**ASSIGNED TASK**
Once you reach the line containing "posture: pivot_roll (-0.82" in the entries below, write out that line and each one after it down to the line containing "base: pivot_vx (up", exactly and with nothing added.

**GIVEN RECORDS**
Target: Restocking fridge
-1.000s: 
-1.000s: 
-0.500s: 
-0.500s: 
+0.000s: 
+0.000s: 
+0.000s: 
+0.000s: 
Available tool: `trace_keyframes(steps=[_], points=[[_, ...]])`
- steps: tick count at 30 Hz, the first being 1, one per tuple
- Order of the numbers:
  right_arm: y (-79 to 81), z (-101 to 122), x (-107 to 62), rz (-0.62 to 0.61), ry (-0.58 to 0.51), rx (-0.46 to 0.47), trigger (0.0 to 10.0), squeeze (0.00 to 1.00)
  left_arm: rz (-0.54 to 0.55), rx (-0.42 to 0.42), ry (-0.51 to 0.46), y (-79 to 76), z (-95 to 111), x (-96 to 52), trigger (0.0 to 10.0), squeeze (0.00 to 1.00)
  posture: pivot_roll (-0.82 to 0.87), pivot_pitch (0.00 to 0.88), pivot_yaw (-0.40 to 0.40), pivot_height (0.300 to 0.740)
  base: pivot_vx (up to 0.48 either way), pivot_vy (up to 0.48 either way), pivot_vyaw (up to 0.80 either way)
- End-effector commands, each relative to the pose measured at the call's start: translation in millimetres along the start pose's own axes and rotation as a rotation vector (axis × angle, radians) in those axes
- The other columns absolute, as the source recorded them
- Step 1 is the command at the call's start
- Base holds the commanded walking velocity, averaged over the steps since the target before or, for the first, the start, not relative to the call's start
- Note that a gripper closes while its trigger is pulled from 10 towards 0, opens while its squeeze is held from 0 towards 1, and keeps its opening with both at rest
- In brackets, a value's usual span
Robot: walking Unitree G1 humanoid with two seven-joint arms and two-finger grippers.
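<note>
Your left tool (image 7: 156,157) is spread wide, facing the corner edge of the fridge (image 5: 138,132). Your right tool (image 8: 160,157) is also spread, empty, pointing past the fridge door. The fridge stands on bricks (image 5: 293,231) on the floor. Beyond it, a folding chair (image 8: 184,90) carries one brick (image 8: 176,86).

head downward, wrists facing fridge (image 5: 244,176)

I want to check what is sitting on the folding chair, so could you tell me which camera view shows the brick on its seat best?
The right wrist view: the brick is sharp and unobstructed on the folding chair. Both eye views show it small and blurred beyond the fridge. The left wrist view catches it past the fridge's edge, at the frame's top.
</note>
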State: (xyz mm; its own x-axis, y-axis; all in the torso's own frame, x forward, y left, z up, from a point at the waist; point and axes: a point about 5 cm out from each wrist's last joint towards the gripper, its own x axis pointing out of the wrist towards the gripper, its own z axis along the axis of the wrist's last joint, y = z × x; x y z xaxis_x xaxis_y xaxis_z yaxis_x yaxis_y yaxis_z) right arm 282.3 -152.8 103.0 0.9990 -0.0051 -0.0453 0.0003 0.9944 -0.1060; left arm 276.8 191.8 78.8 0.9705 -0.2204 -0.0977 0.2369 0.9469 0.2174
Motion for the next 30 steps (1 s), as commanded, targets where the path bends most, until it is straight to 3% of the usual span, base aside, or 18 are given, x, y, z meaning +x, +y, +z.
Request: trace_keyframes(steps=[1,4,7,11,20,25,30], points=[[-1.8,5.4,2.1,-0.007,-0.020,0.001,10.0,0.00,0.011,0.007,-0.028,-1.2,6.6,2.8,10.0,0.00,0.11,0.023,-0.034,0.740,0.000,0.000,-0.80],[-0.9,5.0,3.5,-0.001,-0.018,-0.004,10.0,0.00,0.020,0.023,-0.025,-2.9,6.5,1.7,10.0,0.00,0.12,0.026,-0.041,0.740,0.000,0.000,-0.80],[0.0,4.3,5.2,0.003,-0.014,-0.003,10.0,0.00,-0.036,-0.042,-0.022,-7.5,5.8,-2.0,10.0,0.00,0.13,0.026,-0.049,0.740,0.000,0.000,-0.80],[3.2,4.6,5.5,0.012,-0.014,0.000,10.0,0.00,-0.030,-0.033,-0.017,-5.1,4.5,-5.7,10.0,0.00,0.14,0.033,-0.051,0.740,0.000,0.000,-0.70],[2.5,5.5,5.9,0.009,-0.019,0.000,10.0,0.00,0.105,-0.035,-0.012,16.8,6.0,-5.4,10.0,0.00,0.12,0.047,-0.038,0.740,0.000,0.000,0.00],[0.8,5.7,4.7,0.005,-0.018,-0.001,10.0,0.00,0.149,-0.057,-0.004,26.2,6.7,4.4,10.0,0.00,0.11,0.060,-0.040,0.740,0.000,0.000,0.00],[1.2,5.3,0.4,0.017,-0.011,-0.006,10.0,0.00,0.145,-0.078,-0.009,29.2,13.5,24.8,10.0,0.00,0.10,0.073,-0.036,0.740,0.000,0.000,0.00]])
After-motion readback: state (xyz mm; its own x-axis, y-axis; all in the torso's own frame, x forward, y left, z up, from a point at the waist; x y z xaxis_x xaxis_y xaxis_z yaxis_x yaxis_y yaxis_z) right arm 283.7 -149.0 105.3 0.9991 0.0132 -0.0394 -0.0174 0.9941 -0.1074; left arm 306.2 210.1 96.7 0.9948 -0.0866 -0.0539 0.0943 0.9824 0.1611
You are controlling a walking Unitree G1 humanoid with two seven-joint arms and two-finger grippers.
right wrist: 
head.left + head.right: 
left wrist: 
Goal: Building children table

**TASK OUTPUT**
  posture: pivot_roll (-0.82 to 0.87), pivot_pitch (0.00 to 0.88), pivot_yaw (-0.40 to 0.40), pivot_height (0.300 to 0.740)
  base: pivot_vx (up to 0.48 either way), pivot_vy (up to 0.48 either way), pivot_vyaw (up to 0.80 either way)

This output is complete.